Find each line of the entries with the string "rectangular", please, and copy it.

++++

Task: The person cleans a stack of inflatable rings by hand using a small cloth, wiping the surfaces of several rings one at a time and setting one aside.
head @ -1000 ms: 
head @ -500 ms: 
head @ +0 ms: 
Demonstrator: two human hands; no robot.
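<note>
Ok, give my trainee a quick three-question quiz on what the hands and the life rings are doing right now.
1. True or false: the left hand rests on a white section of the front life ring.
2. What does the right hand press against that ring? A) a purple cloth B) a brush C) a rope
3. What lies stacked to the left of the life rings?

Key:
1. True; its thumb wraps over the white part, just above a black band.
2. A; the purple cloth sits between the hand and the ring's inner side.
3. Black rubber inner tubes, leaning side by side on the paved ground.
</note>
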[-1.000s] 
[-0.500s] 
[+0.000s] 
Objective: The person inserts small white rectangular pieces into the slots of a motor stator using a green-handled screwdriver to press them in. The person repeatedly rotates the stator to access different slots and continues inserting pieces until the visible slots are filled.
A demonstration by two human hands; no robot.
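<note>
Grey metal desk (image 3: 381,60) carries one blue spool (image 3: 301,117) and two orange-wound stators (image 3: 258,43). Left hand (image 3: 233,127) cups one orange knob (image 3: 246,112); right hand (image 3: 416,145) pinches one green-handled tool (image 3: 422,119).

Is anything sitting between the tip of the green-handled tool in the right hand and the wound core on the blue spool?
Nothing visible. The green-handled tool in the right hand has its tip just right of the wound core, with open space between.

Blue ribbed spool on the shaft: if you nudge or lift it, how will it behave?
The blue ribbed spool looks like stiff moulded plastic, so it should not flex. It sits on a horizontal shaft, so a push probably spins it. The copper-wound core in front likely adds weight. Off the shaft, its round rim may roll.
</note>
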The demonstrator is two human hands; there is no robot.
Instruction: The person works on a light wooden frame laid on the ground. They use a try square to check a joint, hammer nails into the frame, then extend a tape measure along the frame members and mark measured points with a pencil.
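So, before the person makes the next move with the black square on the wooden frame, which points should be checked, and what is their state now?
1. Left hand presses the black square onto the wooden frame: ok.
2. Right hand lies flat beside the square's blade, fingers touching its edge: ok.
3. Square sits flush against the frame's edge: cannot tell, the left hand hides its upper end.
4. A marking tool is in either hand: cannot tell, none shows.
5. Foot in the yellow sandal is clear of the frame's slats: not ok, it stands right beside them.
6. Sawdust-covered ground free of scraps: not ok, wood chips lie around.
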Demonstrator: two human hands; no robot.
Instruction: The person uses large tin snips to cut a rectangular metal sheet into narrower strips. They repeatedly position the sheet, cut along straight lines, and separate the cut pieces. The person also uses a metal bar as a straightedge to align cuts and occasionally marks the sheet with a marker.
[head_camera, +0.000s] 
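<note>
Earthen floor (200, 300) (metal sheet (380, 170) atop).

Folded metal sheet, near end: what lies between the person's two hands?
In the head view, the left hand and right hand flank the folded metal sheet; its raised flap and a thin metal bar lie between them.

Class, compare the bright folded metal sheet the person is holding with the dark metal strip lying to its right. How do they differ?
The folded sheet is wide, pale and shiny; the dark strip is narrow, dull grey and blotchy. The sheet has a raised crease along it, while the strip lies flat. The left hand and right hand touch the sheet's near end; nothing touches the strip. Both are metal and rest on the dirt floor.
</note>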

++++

Solution to this task>
Objective: The person inserts small white rectangular pieces into the slots of a motor stator using a green-handled screwdriver to press them in. The person repeatedly rotates the stator to access different slots and continues inserting pieces until the visible slots are filled.
Instruction: The person uses large tin snips to cut a rectangular metal sheet into narrower strips. They repeatedly position the sheet, cut along straight lines, and separate the cut pieces. The person also uses a metal bar as a straightedge to align cuts and occasionally marks the sheet with a marker.

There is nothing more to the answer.